Стадо он разглядел чуть поодаль, на небольшом косогоре у поблескивающей металлом «паутины» для лазания. Несколько отщепенцев рылись под деревянным забором, отделяющим парк от домов. Его собственный незваный гость тем временем, похрюкивая, раскачивал палатку и, вполне возможно, раздирал ткань в клочья.
Обернувшись на звук хлопнувшей двери, Тим увидел двух мужчин, выходящих из грузовика. Один потянулся, зевая. Оба были одеты в одинаковые темно-синие штаны и форменные рубашки с короткими рукавами, а на двери грузовика виднелась какая-то неразличимая с такого расстояния эмблема. Вытащив из кузова по ружью с какой-то насадкой, мужчины подошли поближе к косогору и принялись отстреливать пасущихся хряков. Тим кинулся бежать, вскинув руки вверх. На его глазах все зверюги одна за другой повалились на землю, сраженные бесшумными выстрелами. Он вернулся к палатке. Разбудивший его кабан лежал на боку с торчащим в шее дротиком. Покуривая сигарету, к ним неспешно приблизился один из стрелков. На кармане рубашки значилось: «Парковая зона Даунерс-Гроув».
— Застрелили?
Егерь покачал головой.
— Нет, убивать их не положено.
— А кто это?
— Дикие свиньи.
Он затянулся сигаретой, втягивая щеки и всматриваясь сквозь прищуренные веки в знойную даль. Его напарник тем временем уже загружал первых свиней в кузов с помощью подъемного устройства. Егерь с сигаретой обернулся и молча окинул взглядом палатку.

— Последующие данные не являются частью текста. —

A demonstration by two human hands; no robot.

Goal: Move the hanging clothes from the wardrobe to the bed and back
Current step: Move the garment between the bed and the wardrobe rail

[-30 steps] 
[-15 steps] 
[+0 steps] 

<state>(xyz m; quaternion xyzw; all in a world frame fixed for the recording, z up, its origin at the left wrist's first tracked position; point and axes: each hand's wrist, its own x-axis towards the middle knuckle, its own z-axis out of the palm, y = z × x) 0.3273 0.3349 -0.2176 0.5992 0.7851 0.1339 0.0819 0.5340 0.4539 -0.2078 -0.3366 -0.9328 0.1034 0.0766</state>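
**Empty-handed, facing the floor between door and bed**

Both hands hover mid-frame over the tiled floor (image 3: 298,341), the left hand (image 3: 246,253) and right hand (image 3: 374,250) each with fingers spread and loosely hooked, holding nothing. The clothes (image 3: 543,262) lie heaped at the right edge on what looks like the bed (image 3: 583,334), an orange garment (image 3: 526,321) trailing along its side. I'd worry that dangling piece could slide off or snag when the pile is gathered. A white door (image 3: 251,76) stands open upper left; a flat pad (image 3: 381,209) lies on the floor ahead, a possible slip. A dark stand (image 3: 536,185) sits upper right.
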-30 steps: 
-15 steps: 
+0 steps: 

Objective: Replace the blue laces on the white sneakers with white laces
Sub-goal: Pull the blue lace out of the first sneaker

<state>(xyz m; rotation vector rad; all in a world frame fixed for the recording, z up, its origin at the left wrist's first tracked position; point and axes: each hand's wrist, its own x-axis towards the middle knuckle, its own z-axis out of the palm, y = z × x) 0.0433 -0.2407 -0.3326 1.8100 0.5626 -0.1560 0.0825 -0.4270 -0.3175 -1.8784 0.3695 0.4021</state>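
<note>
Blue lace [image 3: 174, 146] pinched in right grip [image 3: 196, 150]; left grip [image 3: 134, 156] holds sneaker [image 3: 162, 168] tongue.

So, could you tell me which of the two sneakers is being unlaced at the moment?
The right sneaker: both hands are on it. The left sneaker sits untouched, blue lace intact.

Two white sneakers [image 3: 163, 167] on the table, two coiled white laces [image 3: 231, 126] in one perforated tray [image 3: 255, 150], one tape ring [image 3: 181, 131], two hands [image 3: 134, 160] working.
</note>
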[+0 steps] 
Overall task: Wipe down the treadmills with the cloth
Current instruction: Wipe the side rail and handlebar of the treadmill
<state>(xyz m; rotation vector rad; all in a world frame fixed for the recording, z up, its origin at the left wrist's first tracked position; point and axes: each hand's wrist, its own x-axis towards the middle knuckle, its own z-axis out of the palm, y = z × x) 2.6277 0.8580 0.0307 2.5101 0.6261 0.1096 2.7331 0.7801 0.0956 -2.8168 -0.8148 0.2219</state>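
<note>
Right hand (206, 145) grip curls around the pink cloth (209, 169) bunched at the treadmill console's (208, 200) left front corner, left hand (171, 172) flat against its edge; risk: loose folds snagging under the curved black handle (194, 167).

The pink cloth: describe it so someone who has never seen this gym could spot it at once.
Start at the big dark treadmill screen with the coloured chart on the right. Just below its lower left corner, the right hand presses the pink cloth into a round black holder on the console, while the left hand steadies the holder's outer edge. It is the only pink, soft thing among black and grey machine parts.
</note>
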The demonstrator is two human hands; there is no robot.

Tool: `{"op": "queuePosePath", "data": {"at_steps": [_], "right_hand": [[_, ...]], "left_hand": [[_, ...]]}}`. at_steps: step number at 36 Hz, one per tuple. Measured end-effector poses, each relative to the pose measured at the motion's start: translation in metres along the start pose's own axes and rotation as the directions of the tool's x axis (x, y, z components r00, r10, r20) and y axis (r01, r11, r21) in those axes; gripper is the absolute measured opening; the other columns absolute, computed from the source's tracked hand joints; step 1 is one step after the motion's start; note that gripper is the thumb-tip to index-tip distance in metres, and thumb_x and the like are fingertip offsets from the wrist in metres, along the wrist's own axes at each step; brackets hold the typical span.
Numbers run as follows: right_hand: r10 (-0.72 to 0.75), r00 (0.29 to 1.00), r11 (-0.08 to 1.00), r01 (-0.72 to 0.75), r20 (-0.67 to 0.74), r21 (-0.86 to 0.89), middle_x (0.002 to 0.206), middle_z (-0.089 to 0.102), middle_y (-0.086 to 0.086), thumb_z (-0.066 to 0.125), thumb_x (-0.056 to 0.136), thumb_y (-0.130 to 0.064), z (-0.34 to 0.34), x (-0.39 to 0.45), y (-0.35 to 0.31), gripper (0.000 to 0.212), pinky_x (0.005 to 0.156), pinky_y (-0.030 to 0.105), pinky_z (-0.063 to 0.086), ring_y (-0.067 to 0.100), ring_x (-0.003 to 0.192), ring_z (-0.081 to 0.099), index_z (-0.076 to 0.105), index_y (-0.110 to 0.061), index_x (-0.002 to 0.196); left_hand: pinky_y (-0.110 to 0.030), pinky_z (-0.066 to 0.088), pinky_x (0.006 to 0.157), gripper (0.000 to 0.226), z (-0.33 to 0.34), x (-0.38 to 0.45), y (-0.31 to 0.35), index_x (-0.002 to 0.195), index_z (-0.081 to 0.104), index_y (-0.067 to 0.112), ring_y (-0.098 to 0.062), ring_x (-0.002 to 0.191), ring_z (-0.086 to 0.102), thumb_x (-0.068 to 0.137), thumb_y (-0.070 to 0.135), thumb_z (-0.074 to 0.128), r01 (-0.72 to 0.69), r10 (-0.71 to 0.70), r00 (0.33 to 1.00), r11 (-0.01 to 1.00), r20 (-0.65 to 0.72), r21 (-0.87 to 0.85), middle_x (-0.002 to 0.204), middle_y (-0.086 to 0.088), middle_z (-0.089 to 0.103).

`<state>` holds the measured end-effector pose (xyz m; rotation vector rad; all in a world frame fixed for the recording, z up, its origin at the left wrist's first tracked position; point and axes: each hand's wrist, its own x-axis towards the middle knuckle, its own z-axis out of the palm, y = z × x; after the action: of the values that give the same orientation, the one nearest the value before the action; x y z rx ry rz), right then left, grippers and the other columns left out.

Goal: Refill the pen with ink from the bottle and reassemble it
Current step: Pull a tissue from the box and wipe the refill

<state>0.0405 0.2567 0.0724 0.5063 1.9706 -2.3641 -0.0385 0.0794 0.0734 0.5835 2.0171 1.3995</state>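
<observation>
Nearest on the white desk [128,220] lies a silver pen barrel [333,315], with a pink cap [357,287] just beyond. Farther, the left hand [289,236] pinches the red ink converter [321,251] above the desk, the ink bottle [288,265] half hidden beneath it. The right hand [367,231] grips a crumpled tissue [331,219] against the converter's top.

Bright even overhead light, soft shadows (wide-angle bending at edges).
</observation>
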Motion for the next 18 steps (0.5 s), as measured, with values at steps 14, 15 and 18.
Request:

— Здесь не разрешается разбивать лагерь, вы в курсе? — спросил он, выпуская вальяжную струйку дыма.
Ему снилось восставшее из мертвых индейское племя — воины выходили из кроваво-красного заката над центральными равнинами и из вод Великих озер. Их скорбные духи тянулись за ним еще с Вайоминга, с индейских каменных колец. За стенками палатки шла суровая подготовка к войне под хоровые песнопения. Индейцы не жаловали чужаков. Тим знал, но ничего не мог поделать, сгорая от жара, — то ли какая-то коварная болячка времен первопоселенцев, то ли тепловой удар. Грозные неразборчивые песнопения делались все громче. Наконец в палатку вошел вождь и потребовал произнести название племени, забытое врагами и потомками населяющих теперь эту землю врагов, стертое из памяти самой земли. Тим в отчаянии напряг память. Название упорно ускользало, жизнь повисла на волоске. Вождь, пахнущий популярным лосьоном после бритья, щелкнул средним пальцем по ботинку Тима, и Тим открыл глаза. За москитной сеткой палатки сидел на корточках загорелый почти дочерна мужчина средних лет со свистком на шее. Одет он был в белое поло с бейсболкой.